Action item
Read the lines of the data below and retrieve those with "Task".

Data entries
**********

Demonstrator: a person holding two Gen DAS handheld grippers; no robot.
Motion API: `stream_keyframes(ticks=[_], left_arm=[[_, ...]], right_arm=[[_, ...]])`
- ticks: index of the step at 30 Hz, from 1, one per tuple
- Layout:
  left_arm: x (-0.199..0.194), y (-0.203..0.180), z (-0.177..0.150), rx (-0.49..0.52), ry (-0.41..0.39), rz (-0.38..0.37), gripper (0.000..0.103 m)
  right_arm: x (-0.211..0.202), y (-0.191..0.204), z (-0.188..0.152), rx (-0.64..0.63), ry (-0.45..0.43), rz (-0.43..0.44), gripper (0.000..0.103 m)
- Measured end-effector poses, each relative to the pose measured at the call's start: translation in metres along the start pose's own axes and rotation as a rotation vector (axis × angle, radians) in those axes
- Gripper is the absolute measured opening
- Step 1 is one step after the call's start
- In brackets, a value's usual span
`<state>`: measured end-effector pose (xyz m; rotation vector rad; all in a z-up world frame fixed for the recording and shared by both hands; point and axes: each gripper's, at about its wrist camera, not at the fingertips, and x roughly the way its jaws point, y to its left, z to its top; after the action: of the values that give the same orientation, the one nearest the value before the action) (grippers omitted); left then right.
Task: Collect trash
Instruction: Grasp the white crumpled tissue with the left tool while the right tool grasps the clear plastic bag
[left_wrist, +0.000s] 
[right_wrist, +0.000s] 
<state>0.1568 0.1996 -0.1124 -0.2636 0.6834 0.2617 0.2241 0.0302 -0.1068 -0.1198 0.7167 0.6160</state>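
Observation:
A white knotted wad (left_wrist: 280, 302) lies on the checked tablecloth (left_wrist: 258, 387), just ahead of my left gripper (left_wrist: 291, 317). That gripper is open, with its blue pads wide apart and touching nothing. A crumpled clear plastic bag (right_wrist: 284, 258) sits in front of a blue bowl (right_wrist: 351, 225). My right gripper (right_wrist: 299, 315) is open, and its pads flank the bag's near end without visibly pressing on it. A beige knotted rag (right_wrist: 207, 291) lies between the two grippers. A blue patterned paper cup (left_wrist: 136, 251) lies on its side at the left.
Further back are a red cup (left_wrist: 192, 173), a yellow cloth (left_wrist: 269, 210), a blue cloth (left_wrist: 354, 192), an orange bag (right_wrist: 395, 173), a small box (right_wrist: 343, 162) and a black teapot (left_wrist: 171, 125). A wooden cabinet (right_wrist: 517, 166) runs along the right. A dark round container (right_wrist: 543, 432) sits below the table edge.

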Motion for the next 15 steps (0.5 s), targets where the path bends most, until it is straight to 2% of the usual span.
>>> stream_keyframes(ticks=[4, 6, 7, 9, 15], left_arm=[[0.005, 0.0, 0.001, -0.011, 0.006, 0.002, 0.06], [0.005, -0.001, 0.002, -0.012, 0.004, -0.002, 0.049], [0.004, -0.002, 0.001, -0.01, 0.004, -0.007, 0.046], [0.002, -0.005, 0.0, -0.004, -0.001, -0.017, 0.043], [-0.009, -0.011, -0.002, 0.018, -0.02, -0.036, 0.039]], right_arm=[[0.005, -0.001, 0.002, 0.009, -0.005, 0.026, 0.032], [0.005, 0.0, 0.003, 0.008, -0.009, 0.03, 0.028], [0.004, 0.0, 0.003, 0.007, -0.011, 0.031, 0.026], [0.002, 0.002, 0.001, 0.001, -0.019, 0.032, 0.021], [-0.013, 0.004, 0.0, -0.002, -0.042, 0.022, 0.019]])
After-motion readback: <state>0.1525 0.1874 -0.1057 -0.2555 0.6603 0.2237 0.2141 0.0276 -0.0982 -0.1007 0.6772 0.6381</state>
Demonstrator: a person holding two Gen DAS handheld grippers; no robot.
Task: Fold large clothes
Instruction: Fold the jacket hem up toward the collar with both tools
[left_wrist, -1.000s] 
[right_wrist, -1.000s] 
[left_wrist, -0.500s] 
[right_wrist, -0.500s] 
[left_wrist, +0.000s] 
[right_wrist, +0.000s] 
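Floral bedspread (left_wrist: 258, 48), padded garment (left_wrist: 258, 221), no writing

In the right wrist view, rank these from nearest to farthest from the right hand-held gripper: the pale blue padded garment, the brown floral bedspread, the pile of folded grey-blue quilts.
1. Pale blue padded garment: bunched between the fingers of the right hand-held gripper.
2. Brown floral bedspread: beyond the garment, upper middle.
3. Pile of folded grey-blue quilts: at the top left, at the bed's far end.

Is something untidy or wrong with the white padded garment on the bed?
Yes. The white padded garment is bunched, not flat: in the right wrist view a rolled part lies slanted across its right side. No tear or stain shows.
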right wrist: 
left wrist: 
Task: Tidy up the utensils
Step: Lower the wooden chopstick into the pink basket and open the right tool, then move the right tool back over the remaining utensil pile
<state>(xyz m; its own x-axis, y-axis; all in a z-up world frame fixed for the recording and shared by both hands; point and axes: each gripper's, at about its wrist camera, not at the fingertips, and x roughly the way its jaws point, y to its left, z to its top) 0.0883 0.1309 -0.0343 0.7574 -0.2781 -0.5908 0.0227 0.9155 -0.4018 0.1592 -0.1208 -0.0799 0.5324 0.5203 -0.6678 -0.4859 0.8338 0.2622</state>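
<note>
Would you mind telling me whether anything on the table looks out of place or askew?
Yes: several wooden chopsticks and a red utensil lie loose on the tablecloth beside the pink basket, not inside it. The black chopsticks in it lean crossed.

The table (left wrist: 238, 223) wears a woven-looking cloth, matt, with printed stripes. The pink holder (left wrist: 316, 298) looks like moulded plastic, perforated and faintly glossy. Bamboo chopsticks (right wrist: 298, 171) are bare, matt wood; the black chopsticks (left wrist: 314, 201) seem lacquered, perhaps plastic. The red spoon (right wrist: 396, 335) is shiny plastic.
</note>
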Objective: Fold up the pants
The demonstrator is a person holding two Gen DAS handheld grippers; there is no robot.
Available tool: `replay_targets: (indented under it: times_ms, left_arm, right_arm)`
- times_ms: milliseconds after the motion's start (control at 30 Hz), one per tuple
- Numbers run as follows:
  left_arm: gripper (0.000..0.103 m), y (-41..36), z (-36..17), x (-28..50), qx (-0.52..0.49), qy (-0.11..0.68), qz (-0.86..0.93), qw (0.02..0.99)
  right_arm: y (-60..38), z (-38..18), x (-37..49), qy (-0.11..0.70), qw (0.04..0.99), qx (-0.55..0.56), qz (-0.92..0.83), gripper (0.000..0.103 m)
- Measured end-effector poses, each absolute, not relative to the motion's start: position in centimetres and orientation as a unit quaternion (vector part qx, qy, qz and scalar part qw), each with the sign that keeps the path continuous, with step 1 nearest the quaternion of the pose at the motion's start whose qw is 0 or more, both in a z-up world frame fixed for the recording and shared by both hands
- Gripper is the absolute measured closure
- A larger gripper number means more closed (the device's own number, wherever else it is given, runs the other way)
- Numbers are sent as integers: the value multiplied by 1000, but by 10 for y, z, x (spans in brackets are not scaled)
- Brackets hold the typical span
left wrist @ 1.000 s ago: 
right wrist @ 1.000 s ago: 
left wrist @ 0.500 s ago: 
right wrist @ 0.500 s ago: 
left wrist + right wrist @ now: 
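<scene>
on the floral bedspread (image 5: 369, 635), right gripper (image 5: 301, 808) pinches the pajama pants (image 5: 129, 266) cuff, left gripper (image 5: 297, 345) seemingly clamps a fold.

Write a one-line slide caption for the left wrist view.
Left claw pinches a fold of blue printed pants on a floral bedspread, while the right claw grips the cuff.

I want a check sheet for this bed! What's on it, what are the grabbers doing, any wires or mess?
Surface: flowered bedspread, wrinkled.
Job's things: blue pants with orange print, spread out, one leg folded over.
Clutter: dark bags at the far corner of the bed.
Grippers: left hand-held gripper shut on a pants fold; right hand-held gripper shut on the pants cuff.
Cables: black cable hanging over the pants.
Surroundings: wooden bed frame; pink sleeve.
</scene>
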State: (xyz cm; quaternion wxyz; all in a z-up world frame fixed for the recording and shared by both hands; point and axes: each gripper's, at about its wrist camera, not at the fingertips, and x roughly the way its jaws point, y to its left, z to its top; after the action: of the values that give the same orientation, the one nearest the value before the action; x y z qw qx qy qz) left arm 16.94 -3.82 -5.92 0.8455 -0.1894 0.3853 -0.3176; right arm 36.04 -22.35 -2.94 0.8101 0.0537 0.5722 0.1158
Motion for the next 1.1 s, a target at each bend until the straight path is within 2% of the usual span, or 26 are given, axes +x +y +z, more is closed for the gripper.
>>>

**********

Response area
Task: Collect trash
Task: Fold large clothes
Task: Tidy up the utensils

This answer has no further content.